The Forensic Medicine aspect of the collection shows examples of traumatic pathology relating to crimes of note committed in the Aberdeen area. The specimens are presented in the same way as the pathological ones. In many cases, specimens are accompanied by supporting contextual material such as weapons and photographic evidence and complement other forensic collections.

In addition to the fluid-preserved specimens, the collection also includes important wax, papier-mâché and ceramic models dating from the late 19th and early 20th centuries. A number of prominent model makers feature in the collection, including Auzoux of France, Bock Lips Steger of Germany and Towne of London. These models present a variety of pathological appearances and form an important aspect of the University’s wider anatomical model collection (held also by the Anatomy and Zoology Museums).

Unique items within the collection that attract interest include a skull in old age used in the 1991 Hollywood production of Hamlet starring Mel Gibson, a small box of thin sections of comparative pathology prepared by Professor of Forensic Medicine Matthew Hay (1855-1932) and a skull with exit bullet wound from the collection of Professor of Surgery Alexander Ogston (1844-1929).

In addition to the specimens and their clinical case files, there is supporting material which provides additional context.
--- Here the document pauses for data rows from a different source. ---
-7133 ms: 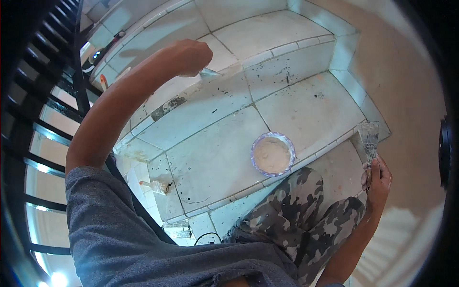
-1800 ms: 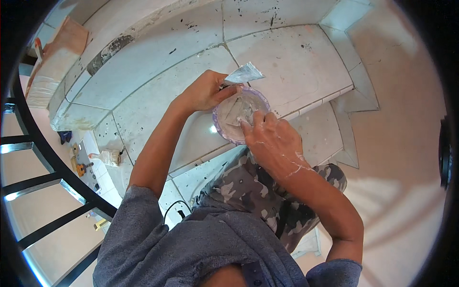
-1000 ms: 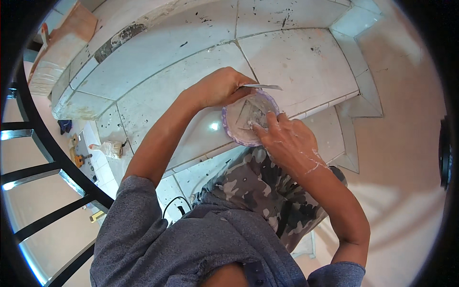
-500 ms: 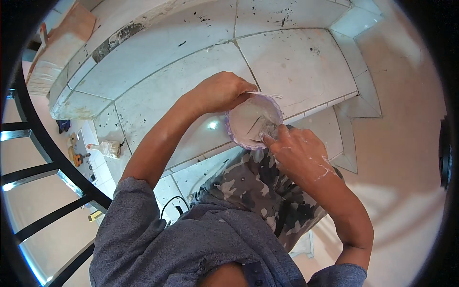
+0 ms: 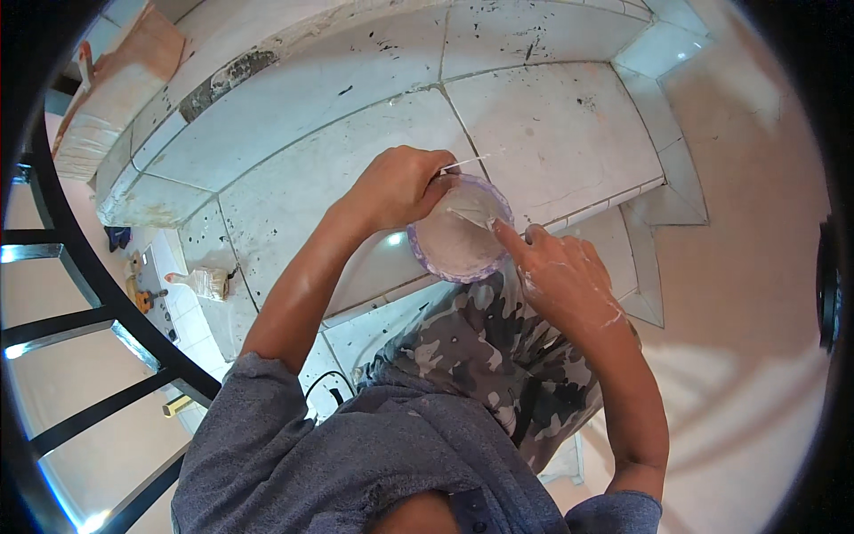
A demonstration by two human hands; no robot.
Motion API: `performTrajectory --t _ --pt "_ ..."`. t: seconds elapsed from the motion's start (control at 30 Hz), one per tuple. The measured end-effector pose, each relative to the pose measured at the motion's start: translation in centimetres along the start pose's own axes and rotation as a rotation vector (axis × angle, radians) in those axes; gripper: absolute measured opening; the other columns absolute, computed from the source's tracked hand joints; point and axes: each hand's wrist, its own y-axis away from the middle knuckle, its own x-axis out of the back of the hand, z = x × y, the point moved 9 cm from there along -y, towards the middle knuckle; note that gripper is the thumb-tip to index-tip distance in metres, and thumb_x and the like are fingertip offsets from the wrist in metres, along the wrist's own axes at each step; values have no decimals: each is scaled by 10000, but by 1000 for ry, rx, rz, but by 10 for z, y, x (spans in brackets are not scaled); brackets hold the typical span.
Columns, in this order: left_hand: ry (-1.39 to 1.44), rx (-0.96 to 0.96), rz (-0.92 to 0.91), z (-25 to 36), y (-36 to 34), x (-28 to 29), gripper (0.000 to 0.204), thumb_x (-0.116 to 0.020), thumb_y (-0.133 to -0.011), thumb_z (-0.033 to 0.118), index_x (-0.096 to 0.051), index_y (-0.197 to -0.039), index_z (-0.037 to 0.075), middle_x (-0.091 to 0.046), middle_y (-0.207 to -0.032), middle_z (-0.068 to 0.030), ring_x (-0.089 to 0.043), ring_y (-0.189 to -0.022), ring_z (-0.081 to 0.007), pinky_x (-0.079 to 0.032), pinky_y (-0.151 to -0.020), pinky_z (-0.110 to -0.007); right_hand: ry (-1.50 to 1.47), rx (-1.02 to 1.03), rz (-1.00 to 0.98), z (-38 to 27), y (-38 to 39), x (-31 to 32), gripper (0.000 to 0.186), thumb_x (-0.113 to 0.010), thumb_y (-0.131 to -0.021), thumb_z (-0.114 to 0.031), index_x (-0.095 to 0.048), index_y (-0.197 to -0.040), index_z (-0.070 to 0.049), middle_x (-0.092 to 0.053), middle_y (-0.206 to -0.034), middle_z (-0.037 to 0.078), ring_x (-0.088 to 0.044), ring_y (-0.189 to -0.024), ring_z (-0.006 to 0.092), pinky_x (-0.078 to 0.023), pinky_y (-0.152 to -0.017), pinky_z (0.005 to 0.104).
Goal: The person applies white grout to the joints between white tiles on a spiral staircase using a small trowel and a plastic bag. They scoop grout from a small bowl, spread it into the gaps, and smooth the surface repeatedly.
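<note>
A round tub (image 5: 505, 203) with a purple-patterned rim holds pale, creamy paste (image 5: 455, 249). My left hand (image 5: 407, 182) grips its far left rim, fingers closed. From that hand a thin white strip (image 5: 467, 162), seen edge-on, juts to the right; its kind I cannot make out. My right hand (image 5: 565, 271), smeared with white paste, is closed at the tub's right side. It holds a flat scraper (image 5: 471, 216) whose paste-coated blade reaches over the paste inside. The scraper's grip is hidden by my fingers.
White tiled steps (image 5: 551, 125) with dark specks curve around the tub. A paintbrush (image 5: 209, 283) lies on the tiles at left, near a black metal railing (image 5: 67, 258). A larger brush (image 5: 84, 147) stands far left. A yellow tool (image 5: 138, 289) lies beyond the railing.
The scraper blade has moved up and left within the tub and now shows paste on it. My right hand has shifted slightly right and down; the tub has shifted slightly left.
</note>
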Motion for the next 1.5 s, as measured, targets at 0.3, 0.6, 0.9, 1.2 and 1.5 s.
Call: performTrajectory --t 0.3,0.6,0.9,1.2,1.5 --pt "241 188 263 -15 24 -2 196 -681 -906 192 -682 -921 -4 -622 -652 -226 -607 -576 -403 -473 -560 -444 -119 -54 -52 -16 8 -25 486 -549 -880 -115 -546 -1362 -53 -662 -1058 200 -684 -869 375 -531 -798 494" --pt "150 132 294 8 26 3 209 -685 -899 197 -680 -900 -12 -625 -629 -216 -627 -586 -407 -489 -573 -451 -255 -90 -59 -26 27 -26 444 -524 -889 -109 -582 -1327 -61 -678 -987 206 -682 -878 408 -523 -796 524" --pt "136 99 366 14 28 9 216 -701 -893 209 -678 -909 -5 -635 -640 -202 -633 -583 -387 -492 -561 -442 -241 -270 37 6 22 -15 369 -501 -921 -107 -541 -1283 -42 -685 -968 244 -661 -870 461 -503 -800 556" --pt "98 -10 595 37 49 8 131 -726 -866 94 -686 -963 15 -694 -772 -132 -665 -610 -283 -506 -553 -370 -571 -399 157 18 26 -58 137 -479 -945 -65 -453 -1048 22 -612 -775 322 -588 -759 553 -444 -731 618" --pt "106 74 691 31 62 -2 131 -742 -864 101 -694 -951 16 -689 -752 -125 -652 -587 -271 -502 -543 -350 -737 -440 266 1 37 -78 135 -476 -957 -64 -465 -1056 27 -596 -807 343 -577 -801 557 -431 -734 614"
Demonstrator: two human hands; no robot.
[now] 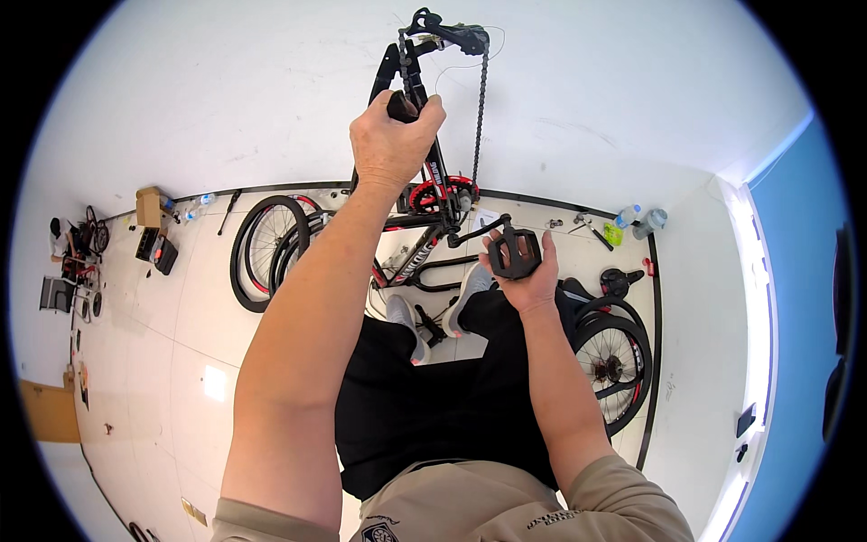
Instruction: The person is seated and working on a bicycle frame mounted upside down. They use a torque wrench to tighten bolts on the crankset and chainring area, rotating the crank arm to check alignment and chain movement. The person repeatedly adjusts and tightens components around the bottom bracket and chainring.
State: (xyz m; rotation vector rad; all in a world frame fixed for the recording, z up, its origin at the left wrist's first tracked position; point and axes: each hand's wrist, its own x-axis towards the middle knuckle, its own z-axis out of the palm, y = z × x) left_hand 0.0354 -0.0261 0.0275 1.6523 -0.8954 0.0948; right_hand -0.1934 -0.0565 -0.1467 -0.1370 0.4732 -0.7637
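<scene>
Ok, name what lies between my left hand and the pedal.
In the head view: part of the bike frame, the red chainring and the crank arm.

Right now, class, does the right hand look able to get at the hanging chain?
Probably yes: the chain hangs beyond the right hand, nothing seems to block the way, and the left hand is off to the left. It would likely have to leave the pedal first.
</scene>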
This includes several cans of 16mm film made of in vivo experiments and the work-books and notes of past staff. There is also a collection of scientific instruments (mainly microscopes and microtomes) used in the preparation and examination of pathological specimens. In addition, the University’s Special Libraries and Archives has a wealth of manuscripts of personal and research papers of past staff and course guides and notes. Associated clinical case files were created between the 1930s-1950s as the Pathology Museum became established. They allow the pathology of the specimens to be viewed in the appropriate clinical settings and a project has been digitising them.
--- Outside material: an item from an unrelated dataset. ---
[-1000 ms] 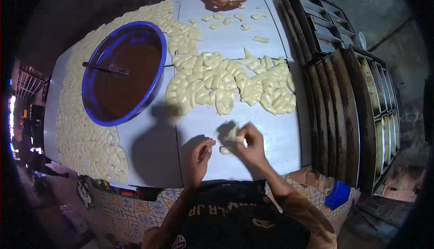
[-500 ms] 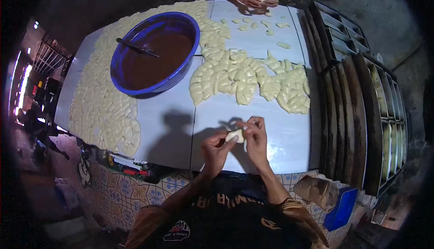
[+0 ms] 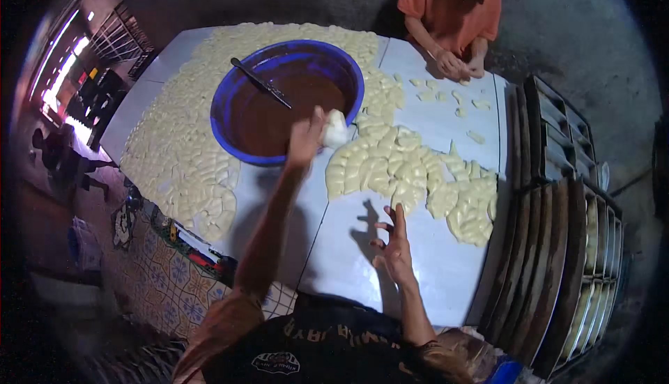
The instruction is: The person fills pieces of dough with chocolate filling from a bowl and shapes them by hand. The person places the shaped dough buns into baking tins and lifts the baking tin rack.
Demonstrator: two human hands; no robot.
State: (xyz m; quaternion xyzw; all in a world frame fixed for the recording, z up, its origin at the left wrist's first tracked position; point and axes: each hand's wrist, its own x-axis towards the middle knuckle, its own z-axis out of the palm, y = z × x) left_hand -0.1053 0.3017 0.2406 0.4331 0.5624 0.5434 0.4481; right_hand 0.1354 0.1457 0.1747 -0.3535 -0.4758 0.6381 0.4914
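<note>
My left hand (image 3: 304,138) is raised over the right side of the blue basin (image 3: 230,143), its fingers on a pale dough piece (image 3: 335,127), both blurred by motion. The basin holds brown liquid and a dark long-handled utensil (image 3: 259,82). My right hand (image 3: 394,248) is open above the white tiled table (image 3: 334,265), fingers spread and holding nothing. Just beyond it lies a mass of shaped dough pieces (image 3: 376,168); more dough (image 3: 174,161) covers the table around the basin's left and back.
A co-worker (image 3: 449,14) in orange stands at the far right corner, hands (image 3: 458,67) together over small dough bits (image 3: 477,104). Stacked metal trays (image 3: 571,258) with compartments line the table's right edge. Dark clutter and a bright opening (image 3: 66,81) are at the far left.
My left hand has moved forward and left to the basin with the dough piece. My right hand has let go of it and spread its fingers. The view has swung.
</note>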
The collection is of significant historic value. It represents an important snapshot of disease and unnatural death during the 20th century, with particular emphasis on the middle third of the century. It provides a unique opportunity to study disease states and traumatic pathology that afflicted the population of the northern Scotland at the time. The fact that some disease conditions represented are no longer prevalent adds to its importance, for example tuberculosis, syphilis and other infectious diseases as the opportunity to collect similar material no longer exists.